▸ About this exercise
A faithful transcription of all the data, images excluded, is the required answer.

▸ Recorded information
+-------+

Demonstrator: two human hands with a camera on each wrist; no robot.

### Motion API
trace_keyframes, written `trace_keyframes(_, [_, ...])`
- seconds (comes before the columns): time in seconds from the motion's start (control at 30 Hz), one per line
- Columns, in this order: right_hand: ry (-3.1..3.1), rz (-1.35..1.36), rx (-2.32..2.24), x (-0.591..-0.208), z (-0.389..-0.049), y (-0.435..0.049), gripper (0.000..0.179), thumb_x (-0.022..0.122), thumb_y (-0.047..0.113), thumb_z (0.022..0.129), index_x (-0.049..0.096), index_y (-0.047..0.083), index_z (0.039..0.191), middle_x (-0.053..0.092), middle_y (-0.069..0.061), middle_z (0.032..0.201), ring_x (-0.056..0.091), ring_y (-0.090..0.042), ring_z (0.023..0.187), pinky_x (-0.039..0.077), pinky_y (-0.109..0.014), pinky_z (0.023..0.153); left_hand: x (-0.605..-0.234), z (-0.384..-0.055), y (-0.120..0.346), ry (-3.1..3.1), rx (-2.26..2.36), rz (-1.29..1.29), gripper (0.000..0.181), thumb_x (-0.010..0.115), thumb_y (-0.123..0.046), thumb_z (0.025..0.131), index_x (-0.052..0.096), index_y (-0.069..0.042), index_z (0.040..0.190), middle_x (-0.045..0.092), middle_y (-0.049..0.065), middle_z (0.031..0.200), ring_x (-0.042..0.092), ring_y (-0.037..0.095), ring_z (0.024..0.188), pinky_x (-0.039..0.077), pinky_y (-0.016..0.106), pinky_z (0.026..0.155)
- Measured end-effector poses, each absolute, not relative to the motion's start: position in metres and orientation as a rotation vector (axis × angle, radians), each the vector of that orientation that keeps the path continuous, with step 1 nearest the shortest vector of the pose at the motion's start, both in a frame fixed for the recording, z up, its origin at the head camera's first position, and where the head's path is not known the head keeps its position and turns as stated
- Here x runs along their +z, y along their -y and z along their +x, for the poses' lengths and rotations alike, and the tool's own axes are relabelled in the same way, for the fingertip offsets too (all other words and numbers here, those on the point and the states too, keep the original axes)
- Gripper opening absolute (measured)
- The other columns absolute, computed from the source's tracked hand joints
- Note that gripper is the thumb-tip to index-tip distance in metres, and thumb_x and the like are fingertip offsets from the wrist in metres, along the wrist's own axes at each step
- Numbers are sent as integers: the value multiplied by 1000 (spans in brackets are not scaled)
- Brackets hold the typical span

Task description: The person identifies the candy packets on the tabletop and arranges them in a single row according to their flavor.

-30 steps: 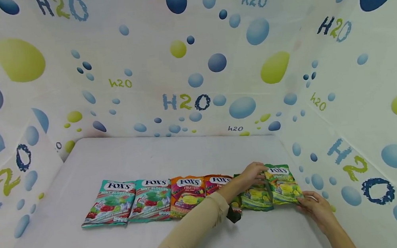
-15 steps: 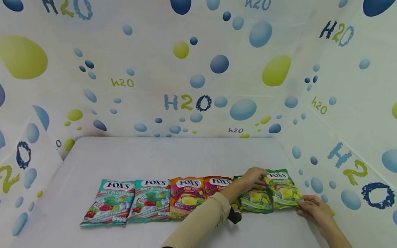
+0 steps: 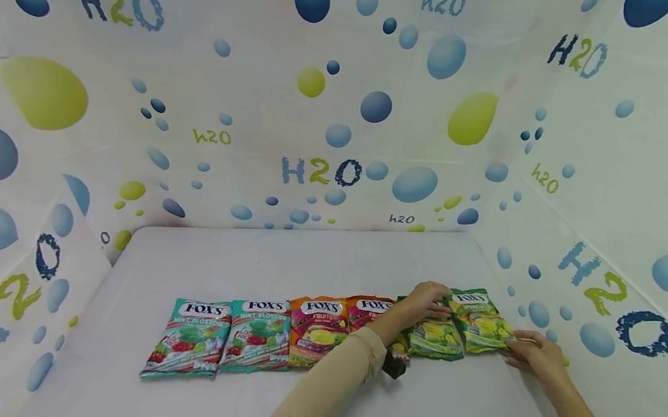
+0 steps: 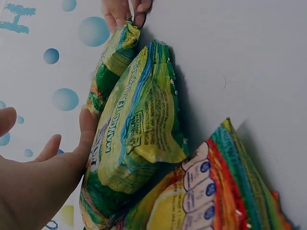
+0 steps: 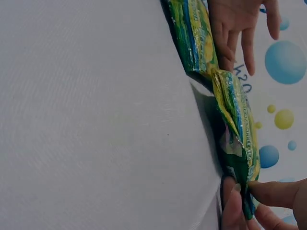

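A row of Fox's candy bags lies across the white table. My right hand [image 3: 535, 353] pinches the lower right corner of the rightmost green candy bag [image 3: 482, 323]; in the right wrist view its thumb and fingers close on the bag's end. My left arm crosses over the row, and my left hand [image 3: 423, 304] is at the top of the two green bags. In the left wrist view that hand's fingers are spread, the thumb against the neighbouring green candy bag [image 4: 129, 120]. The two green bags lie side by side, partly covered by the left hand in the head view.
Two teal mint candy bags [image 3: 192, 339] lie at the row's left end. Beside them are an orange fruit candy bag [image 3: 319, 324] and a second one [image 3: 370, 307], partly hidden by my left sleeve [image 3: 339, 382]. Patterned walls [image 3: 251, 95] enclose the table.
The rightmost green bag has shifted slightly toward me, its right corner still pinched by my right hand. My left hand has also come a little nearer to me. The other bags stay put.
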State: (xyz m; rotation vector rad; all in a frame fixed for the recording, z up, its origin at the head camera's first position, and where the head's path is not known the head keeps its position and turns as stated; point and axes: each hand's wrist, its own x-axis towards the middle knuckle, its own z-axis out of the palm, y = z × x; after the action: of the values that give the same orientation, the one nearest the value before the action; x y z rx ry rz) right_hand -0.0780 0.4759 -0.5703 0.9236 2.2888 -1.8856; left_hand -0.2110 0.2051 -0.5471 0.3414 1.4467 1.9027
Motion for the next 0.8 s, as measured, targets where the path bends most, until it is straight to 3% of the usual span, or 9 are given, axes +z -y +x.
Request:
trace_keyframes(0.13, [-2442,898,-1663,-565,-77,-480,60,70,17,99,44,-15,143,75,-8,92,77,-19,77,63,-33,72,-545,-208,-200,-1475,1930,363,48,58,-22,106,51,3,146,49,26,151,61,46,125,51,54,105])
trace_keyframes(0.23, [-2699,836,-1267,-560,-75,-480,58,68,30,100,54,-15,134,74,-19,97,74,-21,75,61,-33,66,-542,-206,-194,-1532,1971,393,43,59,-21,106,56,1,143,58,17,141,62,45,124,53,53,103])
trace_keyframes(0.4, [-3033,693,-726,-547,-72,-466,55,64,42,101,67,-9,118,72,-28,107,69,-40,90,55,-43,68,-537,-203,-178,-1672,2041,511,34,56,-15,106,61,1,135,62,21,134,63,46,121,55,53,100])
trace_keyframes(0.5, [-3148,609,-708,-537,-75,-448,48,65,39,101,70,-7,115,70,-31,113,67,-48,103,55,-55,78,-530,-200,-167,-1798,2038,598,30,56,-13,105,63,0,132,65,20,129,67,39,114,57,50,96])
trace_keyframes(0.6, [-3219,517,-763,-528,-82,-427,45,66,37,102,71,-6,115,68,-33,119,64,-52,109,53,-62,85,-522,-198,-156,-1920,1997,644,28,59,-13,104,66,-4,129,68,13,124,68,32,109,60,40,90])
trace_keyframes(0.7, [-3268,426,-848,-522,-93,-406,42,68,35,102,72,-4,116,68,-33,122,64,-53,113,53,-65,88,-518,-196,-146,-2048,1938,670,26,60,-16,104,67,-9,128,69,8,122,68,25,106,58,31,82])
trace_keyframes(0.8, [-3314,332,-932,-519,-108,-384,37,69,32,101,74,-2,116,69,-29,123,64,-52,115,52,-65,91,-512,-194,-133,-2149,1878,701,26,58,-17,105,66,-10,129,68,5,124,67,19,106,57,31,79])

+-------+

▸ Output of the exercise
Demonstrator: two human hands with a camera on each wrist; no robot.

### Motion API
trace_keyframes, written `trace_keyframes(_, [_, ...])`
- seconds (comes before the columns): time in seconds from the motion's start (control at 30 Hz), one per line
- Columns, in this order: right_hand: ry (-3.1..3.1), rz (-1.35..1.36), rx (-2.32..2.24), x (-0.591..-0.208), z (-0.389..-0.049), y (-0.435..0.049), gripper (0.000..0.179), thumb_x (-0.022..0.122), thumb_y (-0.047..0.113), thumb_z (0.022..0.129), index_x (-0.049..0.096), index_y (-0.047..0.083), index_z (0.039..0.191), middle_x (-0.053..0.092), middle_y (-0.069..0.061), middle_z (0.032..0.201), ring_x (-0.056..0.091), ring_y (-0.090..0.042), ring_z (0.023..0.187), pinky_x (-0.039..0.077), pinky_y (-0.109..0.014), pinky_z (0.023..0.153); left_hand: x (-0.605..-0.234), z (-0.384..-0.055), y (-0.120..0.346), ry (-3.1..3.1), rx (-2.26..2.36), rz (-1.29..1.29), gripper (0.000..0.181), thumb_x (-0.010..0.115), thumb_y (-0.123..0.046), thumb_z (0.025..0.131), index_x (-0.052..0.096), index_y (-0.069..0.042), index_z (0.040..0.190), middle_x (-0.045..0.092), middle_y (-0.049..0.065), middle_z (0.031..0.200), ring_x (-0.042..0.092), ring_y (-0.037..0.095), ring_z (0.024..0.188), pinky_x (-0.039..0.077), pinky_y (-0.016..0.106), pinky_z (0.026..0.155)
- Measured end-effector poses, each absolute, not relative to the motion's start: position in metres and orientation as a rotation vector (axis × angle, radians), each the vector of that orientation that keeps the path continuous, with step 1 nearest the shortest vector of the pose at the motion's start, both in a frame fixed for the recording, z up, its origin at the head camera's first position, and where the head's path is not known the head keeps its position and turns as stated
- Here x runs along their +z, y along their -y and z along their +x, for the poses' lengths and rotations alike, and the tool's own axes are relabelled in the same way, for the fingertip offsets too (all other words and numbers here, those on the point and the states too, keep the original axes)
- Gripper opening absolute (measured)
- The other columns absolute, computed from the source's tracked hand joints
- Note that gripper is the thumb-tip to index-tip distance in metres, and thumb_x and the like are fingertip offsets from the wrist in metres, along the wrist's own axes at each step
- Numbers are sent as integers: the value multiplied by 1000 (spans in brackets are not scaled)
- Brackets hold the typical span

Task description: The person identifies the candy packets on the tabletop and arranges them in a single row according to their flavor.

-30 steps: 
-15 steps: 
+0 steps: 
+0 steps: 
+0 steps: 

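A row of Fox's candy bags lies across the white table. My right hand [image 3: 535, 353] pinches the lower right corner of the rightmost green candy bag [image 3: 482, 323]; in the right wrist view its thumb and fingers close on the bag's end. My left arm crosses over the row, and my left hand [image 3: 423, 304] is at the top of the two green bags. In the left wrist view that hand's fingers are spread, the thumb against the neighbouring green candy bag [image 4: 129, 120]. The two green bags lie side by side, partly covered by the left hand in the head view.
Two teal mint candy bags [image 3: 192, 339] lie at the row's left end. Beside them are an orange fruit candy bag [image 3: 319, 324] and a second one [image 3: 370, 307], partly hidden by my left sleeve [image 3: 339, 382]. Patterned walls [image 3: 251, 95] enclose the table.
The rightmost green bag has shifted slightly toward me, its right corner still pinched by my right hand. My left hand has also come a little nearer to me. The other bags stay put.
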State: (xyz m; rotation vector rad; all in a frame fixed for the recording, z up, its origin at the head camera's first position, and where the head's path is not known the head keeps its position and turns as stated; point and axes: each hand's wrist, its own x-axis towards the middle knuckle, its own z-axis out of the palm, y = z × x; after the action: of the values that give the same orientation, the one nearest the value before the action; x y z rx ry rz) right_hand -0.0780 0.4759 -0.5703 0.9236 2.2888 -1.8856; left_hand -0.2110 0.2051 -0.5471 0.3414 1.4467 1.9027
Motion for the next 0.8 s, as measured, targets where the path bends most, until it is straight to 3% of the usual span, or 9 are given, axes +z -y +x.
Request:
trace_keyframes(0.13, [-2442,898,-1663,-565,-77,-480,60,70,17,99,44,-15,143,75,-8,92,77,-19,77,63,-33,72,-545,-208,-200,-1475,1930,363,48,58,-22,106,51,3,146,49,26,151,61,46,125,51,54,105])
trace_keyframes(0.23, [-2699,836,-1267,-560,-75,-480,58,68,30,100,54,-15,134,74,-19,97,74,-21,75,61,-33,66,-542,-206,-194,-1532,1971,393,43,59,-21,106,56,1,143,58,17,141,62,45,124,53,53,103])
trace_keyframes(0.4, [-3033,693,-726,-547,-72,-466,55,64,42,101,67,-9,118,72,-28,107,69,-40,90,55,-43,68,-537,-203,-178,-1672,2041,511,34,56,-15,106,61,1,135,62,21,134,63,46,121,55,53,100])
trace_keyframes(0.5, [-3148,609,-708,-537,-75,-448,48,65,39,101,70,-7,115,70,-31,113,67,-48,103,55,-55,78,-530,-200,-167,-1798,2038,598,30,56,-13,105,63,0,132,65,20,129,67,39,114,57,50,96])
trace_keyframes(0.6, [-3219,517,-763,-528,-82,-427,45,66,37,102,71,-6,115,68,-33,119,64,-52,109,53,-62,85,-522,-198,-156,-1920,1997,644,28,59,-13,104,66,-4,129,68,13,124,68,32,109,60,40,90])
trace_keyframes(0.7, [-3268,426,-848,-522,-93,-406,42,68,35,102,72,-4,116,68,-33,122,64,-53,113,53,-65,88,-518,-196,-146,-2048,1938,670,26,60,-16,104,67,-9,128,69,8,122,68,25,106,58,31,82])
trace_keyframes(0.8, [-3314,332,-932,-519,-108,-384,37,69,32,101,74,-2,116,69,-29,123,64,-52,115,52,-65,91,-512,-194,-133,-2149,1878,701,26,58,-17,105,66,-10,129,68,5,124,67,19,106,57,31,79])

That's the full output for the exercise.